Olhei-me ao espelho e não me reconheci.

Despedi-me da minha alma

quando me despedi de ti.

Já só era corpo moribundo

Que pensava ser o fim do mundo

quando te visse partir.

E vi. 

    - ainda bem

De sorriso cheio 

e peito feito

que antes morava em mim,

de cerveja na mão 

sem qualquer preocupação 

de tudo o que delas deixara cair,

de todos os espaços em branco que deixou por preencher,

de todas as promessas vazias que não conseguiu manter

de todas as palavras bonitas que deixou por dizer. 

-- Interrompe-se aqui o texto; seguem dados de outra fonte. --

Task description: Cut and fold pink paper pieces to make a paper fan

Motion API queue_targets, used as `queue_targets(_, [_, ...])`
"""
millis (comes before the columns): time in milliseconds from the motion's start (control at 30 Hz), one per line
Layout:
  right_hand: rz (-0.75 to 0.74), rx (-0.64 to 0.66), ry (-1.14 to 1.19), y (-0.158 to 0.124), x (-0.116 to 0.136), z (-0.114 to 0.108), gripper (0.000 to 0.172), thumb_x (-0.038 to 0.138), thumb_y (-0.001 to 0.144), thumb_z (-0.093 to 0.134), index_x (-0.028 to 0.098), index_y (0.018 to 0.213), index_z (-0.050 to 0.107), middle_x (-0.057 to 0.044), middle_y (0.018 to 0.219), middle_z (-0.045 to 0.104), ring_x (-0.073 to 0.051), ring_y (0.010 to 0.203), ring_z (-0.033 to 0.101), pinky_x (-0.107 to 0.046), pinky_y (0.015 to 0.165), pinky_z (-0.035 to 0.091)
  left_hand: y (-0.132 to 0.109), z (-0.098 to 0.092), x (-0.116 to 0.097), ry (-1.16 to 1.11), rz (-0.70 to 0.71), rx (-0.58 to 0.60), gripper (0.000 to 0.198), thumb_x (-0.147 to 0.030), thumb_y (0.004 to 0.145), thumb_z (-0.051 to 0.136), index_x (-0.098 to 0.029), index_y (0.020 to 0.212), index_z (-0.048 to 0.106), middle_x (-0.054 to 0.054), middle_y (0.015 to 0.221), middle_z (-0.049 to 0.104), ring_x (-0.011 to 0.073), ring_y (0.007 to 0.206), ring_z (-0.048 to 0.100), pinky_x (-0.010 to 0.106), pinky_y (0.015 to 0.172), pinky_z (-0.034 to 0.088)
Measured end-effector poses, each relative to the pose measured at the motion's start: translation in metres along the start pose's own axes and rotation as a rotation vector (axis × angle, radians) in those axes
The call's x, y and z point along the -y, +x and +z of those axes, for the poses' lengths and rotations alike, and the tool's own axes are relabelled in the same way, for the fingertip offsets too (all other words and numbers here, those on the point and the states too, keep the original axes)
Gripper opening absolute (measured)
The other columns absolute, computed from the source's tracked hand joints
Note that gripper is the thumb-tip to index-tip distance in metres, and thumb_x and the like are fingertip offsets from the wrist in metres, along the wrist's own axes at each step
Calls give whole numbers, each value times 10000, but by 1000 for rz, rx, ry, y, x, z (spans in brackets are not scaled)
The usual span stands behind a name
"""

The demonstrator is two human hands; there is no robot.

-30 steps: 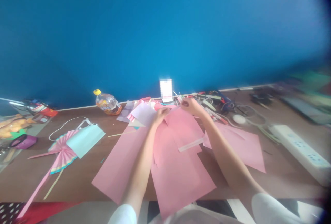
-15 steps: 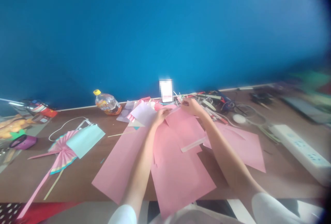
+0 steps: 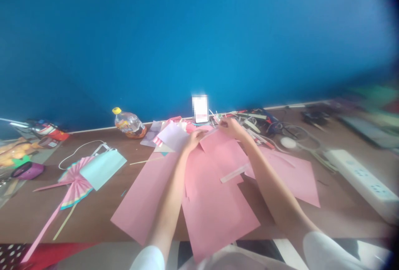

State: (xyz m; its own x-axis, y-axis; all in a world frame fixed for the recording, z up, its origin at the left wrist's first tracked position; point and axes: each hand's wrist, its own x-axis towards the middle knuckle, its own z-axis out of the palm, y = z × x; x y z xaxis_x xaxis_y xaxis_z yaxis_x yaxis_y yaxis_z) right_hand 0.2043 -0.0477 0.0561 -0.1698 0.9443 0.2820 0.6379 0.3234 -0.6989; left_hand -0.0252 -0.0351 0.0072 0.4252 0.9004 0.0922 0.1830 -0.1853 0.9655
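Observation:
Both hands are at the far edge of a small pink paper sheet (image 3: 226,148), which lies over larger pink sheets (image 3: 218,216). My left hand (image 3: 195,138) is closed at the sheet's left corner, fingers bent against the paper. My right hand (image 3: 230,127) pinches the upper right part of that same edge; its fingertips are partly hidden. A pale narrow strip (image 3: 234,173) lies across the paper by my right forearm. Another pink sheet (image 3: 146,203) reaches out under my left forearm, and one more (image 3: 304,182) lies right of my right arm.
A bottle with a yellow cap (image 3: 129,124) lies tilted near the blue wall. Left are a pink folded-paper fan (image 3: 76,182) and a light blue sheet (image 3: 104,169). A white power strip (image 3: 364,176) lies right, with paper scraps and cables behind. A bright blurred screen (image 3: 200,107) stands ahead.
The pale strip on the pink paper has shifted slightly to the right. Both hands stay at nearly the same places on the sheet's far edge.

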Motion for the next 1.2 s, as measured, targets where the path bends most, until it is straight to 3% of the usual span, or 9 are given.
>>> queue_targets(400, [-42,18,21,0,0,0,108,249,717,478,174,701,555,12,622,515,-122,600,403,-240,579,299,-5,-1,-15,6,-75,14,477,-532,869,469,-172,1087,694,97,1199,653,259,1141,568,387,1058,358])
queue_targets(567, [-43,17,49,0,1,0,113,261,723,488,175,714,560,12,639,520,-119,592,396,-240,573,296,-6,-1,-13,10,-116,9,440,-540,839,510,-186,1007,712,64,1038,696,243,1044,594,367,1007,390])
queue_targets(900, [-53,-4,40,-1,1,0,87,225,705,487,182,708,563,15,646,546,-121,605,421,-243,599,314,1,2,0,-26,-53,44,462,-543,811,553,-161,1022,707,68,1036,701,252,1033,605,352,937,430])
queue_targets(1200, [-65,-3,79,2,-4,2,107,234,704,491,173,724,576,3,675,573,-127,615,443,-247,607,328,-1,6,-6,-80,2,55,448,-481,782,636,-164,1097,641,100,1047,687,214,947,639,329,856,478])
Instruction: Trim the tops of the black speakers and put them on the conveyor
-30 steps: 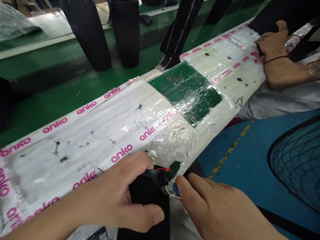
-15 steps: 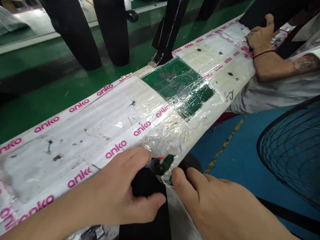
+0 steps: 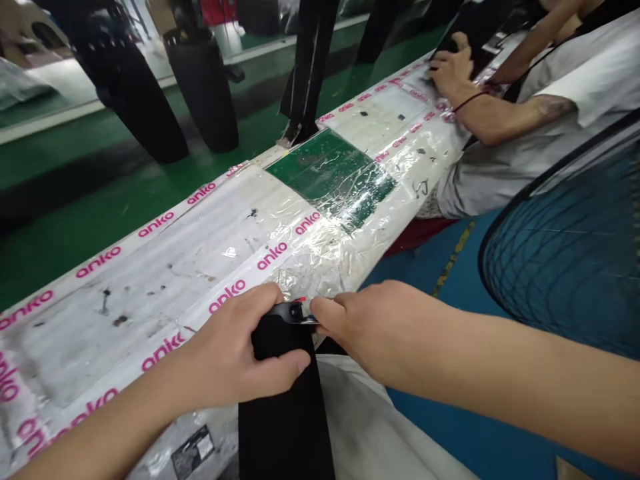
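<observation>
My left hand point(image 3: 245, 350) is wrapped over the upper end of a long black flat-sided object point(image 3: 285, 427), thumb on its near face. At that end sits a dark plastic end piece point(image 3: 287, 311), with a small red wire point(image 3: 301, 299) sticking out. My right hand point(image 3: 373, 327) is closed right beside the end piece, its fingers pinched. A thin, shiny, bluish edge shows at its fingertips; the rest of what it holds is hidden.
A long bench point(image 3: 200, 240) covered in clear film and anko tape runs away from me, with a green patch point(image 3: 333, 170) on it. A co-worker's hand point(image 3: 453, 67) holds a black piece at the far end. A mesh fan guard point(image 3: 565, 247) stands at right. Black posts point(image 3: 203, 93) line the left.
My right hand has moved left and up to the end piece, from beside it. The left hand keeps its hold on the black object. The view has shifted slightly.
</observation>
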`<state>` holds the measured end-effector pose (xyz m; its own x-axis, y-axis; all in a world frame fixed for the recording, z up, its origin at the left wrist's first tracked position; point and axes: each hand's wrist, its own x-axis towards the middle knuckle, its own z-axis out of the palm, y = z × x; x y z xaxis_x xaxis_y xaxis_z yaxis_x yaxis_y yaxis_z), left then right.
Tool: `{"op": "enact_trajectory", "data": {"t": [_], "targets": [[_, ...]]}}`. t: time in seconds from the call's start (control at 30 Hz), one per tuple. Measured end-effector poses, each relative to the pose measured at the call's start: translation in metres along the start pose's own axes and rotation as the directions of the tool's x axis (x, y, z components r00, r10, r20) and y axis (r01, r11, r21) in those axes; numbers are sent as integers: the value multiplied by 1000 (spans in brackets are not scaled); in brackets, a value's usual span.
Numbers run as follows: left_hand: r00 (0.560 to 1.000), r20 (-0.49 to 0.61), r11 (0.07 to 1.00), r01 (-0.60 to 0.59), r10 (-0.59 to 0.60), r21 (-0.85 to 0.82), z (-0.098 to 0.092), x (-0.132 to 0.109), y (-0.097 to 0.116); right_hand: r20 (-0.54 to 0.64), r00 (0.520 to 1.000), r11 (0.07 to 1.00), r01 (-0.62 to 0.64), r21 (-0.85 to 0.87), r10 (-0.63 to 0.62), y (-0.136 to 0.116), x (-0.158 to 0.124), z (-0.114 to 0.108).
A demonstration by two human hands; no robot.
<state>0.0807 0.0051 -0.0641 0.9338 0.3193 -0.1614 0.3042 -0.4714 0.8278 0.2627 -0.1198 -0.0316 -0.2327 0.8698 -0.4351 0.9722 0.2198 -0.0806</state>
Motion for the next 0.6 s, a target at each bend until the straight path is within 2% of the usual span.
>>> {"op": "enact_trajectory", "data": {"t": [0.07,0.13,0.2,0.27,0.3,0.33,0.4,0.43,0.47,0.53,0.6], "targets": [[1000,-15,1000,-4,4,-1,0,-4,-2,-15,1000,1000,4,-25,-4,4,-12,-12],[1000,-30,999,8,-9,-33,-1,-9,-7,-139,990,999,-32,-9,31,11,-30,-16],[999,-39,998,18,-21,-68,-1,-14,-10,-369,921,989,-91,121,129,15,-49,-11],[999,-33,997,38,-40,-60,-1,-17,-8,-461,844,931,-111,348,273,8,-58,3],[996,-54,998,65,-66,-23,0,-17,-5,-409,845,857,-105,505,345,0,-58,12],[990,-98,994,105,-102,32,0,-17,-1,-303,864,727,-100,679,402,-10,-55,21],[964,-202,969,204,-174,141,-2,-16,9,-130,878,332,-35,943,462,-33,-41,39],[954,-231,959,232,-191,166,-4,-16,15,-61,886,140,-4,990,460,-44,-32,48],[954,-230,958,232,-191,169,-7,-17,19,-27,884,2,29,1000,466,-52,-24,56],[971,-193,971,176,-144,160,-18,-24,24,-11,831,-121,94,988,557,-59,-13,70],[966,-226,967,169,-125,188,-32,-37,20,19,769,-137,90,986,639,-53,-10,80]]}}
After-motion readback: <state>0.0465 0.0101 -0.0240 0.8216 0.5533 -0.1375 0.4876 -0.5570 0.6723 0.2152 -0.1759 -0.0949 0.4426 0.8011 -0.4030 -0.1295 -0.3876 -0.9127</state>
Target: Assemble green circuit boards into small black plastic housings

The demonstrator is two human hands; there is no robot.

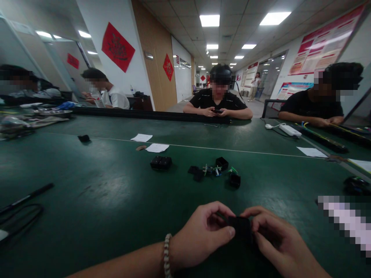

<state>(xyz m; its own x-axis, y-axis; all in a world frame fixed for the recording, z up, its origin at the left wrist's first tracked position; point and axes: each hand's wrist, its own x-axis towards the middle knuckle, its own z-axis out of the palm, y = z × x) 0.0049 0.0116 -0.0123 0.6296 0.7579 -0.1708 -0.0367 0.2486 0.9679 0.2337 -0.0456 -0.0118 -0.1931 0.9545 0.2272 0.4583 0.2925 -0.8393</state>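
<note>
My left hand [199,233] and my right hand [278,235] meet low in the view, just above the green table. Between them is a small black box-like part [242,228], pinched at its left side by the left thumb and fingers and at its right side by the right fingers. Its finer details are too dark to make out. Beyond the hands lie a black open box [222,163], another small black box [234,180] with a green circuit board [232,170] at it, more small boards with wires [216,171], and flat black pieces [196,172].
Two black blocks [161,162] stand together left of the parts. White papers [157,148] lie along the table seam. A black cable [26,206] is at far left, a power strip [290,130] at back right. A person [217,96] sits opposite; others sit left and right.
</note>
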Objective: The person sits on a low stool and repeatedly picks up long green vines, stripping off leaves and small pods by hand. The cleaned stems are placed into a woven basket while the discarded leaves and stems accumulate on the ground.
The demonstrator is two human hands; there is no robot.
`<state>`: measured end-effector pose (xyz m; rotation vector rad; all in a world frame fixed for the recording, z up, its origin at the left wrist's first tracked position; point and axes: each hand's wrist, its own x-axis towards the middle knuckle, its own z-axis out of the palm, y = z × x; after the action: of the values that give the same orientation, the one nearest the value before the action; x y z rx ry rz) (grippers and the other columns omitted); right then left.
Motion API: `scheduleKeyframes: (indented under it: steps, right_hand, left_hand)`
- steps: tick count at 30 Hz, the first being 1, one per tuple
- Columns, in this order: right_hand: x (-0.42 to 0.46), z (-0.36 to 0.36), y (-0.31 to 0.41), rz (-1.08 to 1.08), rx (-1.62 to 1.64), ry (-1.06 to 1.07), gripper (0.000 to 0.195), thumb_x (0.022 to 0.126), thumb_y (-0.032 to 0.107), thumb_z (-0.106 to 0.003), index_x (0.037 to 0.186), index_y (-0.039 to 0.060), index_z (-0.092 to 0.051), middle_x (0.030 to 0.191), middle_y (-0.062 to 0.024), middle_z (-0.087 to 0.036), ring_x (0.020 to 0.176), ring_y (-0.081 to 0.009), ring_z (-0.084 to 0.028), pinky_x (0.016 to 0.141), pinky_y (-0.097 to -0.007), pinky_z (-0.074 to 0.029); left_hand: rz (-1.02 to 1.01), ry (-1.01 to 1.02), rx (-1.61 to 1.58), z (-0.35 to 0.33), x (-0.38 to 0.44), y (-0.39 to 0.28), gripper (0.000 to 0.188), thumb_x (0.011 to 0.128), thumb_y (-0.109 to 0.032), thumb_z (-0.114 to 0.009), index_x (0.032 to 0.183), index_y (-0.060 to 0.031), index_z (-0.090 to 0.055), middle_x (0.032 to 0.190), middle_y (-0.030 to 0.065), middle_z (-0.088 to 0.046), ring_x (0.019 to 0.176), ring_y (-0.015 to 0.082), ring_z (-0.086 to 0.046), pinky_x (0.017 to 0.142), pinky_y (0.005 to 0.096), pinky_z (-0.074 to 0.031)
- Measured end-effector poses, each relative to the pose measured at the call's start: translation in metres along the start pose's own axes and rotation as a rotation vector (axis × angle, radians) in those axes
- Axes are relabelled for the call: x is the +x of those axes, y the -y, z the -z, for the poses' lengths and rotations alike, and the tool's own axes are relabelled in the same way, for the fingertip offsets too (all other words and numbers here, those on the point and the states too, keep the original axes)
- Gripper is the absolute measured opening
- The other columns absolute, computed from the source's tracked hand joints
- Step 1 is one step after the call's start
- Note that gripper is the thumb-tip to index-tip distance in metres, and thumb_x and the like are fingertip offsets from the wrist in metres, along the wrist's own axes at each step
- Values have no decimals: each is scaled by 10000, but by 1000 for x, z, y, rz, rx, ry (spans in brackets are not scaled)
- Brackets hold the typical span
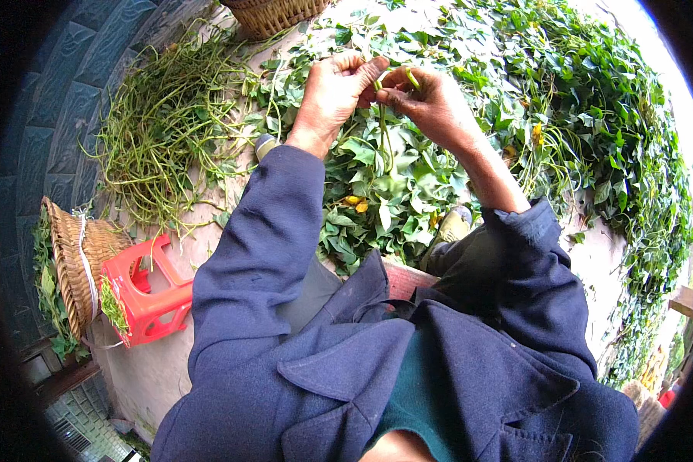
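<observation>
My left hand (336, 92) and my right hand (424, 101) meet at the top centre, fingertips nearly touching. Between them they hold a thin green vine stem (383, 133) that hangs down and curls up over the right fingers. Below and around the hands lies a broad spread of cut leafy vines (404, 190) with some yellowed leaves. To the left of my left hand is a tangled heap of mostly leafless green stems (167, 127).
A red plastic stool (173, 289) stands at lower left beside a tipped wicker basket (72, 260) with leaves at its mouth. Another woven basket (277, 17) is at the top. More leafy vines (606, 115) are piled at right. A grey tiled wall (40, 150) borders the left.
</observation>
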<state>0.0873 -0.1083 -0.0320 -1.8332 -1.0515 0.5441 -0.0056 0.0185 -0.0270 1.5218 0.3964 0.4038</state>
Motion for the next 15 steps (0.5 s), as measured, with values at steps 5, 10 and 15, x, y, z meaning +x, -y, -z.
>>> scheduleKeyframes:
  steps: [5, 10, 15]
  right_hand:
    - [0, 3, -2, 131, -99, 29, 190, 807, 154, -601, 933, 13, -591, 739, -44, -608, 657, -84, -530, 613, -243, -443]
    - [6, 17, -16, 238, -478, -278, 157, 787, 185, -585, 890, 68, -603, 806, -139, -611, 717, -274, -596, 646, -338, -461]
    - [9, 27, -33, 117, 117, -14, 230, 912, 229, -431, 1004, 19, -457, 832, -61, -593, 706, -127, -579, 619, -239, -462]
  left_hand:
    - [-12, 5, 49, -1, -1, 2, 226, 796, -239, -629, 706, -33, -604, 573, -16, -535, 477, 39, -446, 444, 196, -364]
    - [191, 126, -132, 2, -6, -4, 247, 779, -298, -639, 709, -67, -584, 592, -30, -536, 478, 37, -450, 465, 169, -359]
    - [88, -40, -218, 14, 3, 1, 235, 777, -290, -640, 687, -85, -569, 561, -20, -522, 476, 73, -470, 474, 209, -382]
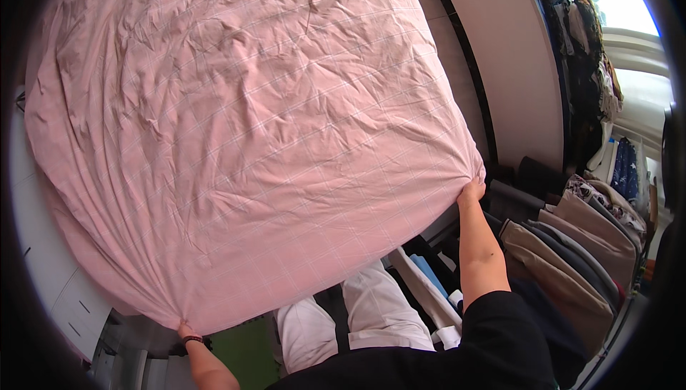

E foi assim que acabei por perceber 

que nunca, para ti, fui poema 

que nunca, no silêncio da noite, me quiseste ler.

    - E logo eu que sou de tão fácil leitura.

Depois de ti tornei-me em poesia dura 

poesia que não rima a qualquer verso,

vítima de um amor que acabou submerso 

num ego maior do que o próprio homem.

Fiz das tripas coração,

e percebi que viver a vida numa tradução

seria o mesmo que amar alguém que não ouve a mesma canção. 

E no final de contas, era Rui Veloso quem tinha razão, 

que amar alguém que não fala o mesmo amor do que nós

é sinónimo de passar a vida inteira a traduzir a alma 

e todos os seus nós,

nagalhos e complexidades,

é sinónimo de navegar o barco preso na areia 

enquanto me imagino sereia

em todos os mares e oceanos,

é sinônimo de poema ser

e alguém me ler como prosa,

seguida, sem ritmo, sem sal,

sem pausas, sem vírgulas, sem ponto final. 

olhei-me ao espelho e não me reconheci.

730 facadas moravam em mim,

a 3 centímetros para além do coração.